> _Problem requirements_:
In the records below, reproduce exactly the lines from the one containing "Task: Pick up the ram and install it" through the one containing "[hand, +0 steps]", both included, and omit the pictures.

(Stored items from a collection)
#####
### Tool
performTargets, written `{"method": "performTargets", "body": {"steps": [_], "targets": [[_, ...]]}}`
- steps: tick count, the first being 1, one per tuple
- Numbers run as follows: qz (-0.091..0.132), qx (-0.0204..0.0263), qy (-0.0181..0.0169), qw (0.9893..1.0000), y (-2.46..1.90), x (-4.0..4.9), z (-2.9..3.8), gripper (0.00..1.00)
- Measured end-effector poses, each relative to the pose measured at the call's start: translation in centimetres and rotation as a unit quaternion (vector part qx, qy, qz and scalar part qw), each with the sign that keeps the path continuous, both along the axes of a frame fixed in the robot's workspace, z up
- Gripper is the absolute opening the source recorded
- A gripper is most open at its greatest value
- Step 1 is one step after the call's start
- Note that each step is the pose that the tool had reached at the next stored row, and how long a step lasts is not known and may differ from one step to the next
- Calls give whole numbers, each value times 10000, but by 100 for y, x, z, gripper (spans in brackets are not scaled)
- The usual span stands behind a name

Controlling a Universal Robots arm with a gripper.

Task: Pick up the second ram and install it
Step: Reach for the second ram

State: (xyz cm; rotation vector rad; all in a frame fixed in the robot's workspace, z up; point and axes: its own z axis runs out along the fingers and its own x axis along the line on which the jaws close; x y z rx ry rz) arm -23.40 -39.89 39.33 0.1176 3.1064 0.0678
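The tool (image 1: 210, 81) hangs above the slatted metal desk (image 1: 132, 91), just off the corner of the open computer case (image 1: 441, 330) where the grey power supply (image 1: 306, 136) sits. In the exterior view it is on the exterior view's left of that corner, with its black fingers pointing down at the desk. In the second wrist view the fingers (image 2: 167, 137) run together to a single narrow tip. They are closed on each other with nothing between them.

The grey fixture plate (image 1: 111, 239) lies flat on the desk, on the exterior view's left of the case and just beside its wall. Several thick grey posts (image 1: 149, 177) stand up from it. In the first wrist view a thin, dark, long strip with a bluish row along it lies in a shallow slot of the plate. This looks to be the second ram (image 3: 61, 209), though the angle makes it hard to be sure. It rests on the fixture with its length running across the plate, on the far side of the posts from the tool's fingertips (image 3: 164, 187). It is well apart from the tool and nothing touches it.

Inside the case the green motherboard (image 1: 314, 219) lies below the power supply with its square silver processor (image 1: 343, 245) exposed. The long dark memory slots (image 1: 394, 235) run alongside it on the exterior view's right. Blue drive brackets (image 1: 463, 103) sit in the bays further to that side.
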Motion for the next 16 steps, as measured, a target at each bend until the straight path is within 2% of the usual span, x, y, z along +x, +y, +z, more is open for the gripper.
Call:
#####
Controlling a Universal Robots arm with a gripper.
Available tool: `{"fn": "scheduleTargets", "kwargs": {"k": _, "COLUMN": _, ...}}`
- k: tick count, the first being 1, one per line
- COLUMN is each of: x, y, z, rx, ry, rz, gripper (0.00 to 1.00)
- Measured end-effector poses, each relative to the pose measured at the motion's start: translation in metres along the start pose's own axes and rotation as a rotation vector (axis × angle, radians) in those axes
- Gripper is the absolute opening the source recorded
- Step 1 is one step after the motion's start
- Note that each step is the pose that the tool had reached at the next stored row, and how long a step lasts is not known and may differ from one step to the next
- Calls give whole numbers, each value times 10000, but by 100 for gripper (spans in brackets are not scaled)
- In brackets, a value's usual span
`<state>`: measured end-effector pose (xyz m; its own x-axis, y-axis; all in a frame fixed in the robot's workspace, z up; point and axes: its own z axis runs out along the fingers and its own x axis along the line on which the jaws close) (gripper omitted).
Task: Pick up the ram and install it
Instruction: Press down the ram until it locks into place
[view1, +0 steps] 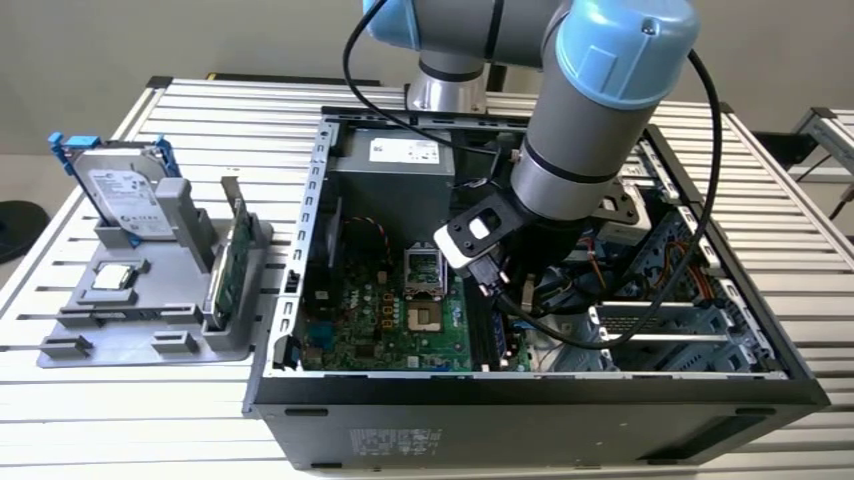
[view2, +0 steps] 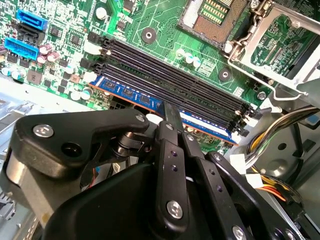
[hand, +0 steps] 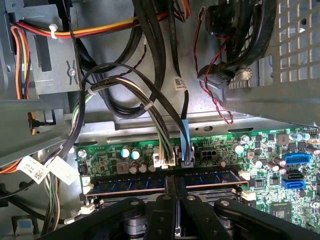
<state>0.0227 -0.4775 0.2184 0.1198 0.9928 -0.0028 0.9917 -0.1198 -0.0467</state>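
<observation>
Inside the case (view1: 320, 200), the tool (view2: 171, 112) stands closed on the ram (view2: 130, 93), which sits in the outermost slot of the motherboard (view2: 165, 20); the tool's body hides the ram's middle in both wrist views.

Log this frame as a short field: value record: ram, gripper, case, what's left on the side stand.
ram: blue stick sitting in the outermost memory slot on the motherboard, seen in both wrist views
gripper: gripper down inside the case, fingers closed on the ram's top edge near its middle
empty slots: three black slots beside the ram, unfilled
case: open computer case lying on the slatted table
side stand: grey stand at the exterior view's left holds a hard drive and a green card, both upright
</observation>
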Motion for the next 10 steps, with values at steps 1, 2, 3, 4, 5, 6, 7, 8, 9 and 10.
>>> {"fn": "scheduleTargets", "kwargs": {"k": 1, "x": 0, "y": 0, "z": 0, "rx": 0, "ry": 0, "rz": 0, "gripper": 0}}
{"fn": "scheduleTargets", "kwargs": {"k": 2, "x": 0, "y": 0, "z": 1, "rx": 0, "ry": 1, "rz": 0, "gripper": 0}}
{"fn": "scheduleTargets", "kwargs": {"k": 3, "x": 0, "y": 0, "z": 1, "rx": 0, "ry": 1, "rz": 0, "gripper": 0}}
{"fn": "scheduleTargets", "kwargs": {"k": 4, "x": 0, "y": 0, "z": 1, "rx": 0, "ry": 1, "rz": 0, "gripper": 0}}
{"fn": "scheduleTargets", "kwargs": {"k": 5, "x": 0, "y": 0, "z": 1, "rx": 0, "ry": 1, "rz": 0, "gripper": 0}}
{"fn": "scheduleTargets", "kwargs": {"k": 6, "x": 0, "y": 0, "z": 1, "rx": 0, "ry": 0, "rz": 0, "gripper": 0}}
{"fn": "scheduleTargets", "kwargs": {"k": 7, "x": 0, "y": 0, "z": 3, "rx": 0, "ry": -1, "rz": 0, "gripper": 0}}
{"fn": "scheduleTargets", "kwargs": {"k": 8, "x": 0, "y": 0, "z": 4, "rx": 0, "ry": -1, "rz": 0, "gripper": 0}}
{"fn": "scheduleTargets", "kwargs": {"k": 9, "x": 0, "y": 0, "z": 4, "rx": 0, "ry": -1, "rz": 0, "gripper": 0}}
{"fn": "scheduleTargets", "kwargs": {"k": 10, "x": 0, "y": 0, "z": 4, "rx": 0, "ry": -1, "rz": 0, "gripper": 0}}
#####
> _Exercise result_:
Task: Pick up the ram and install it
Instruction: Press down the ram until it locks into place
[view1, +0 steps] 
[view2, +0 steps] 
[hand, +0 steps] 

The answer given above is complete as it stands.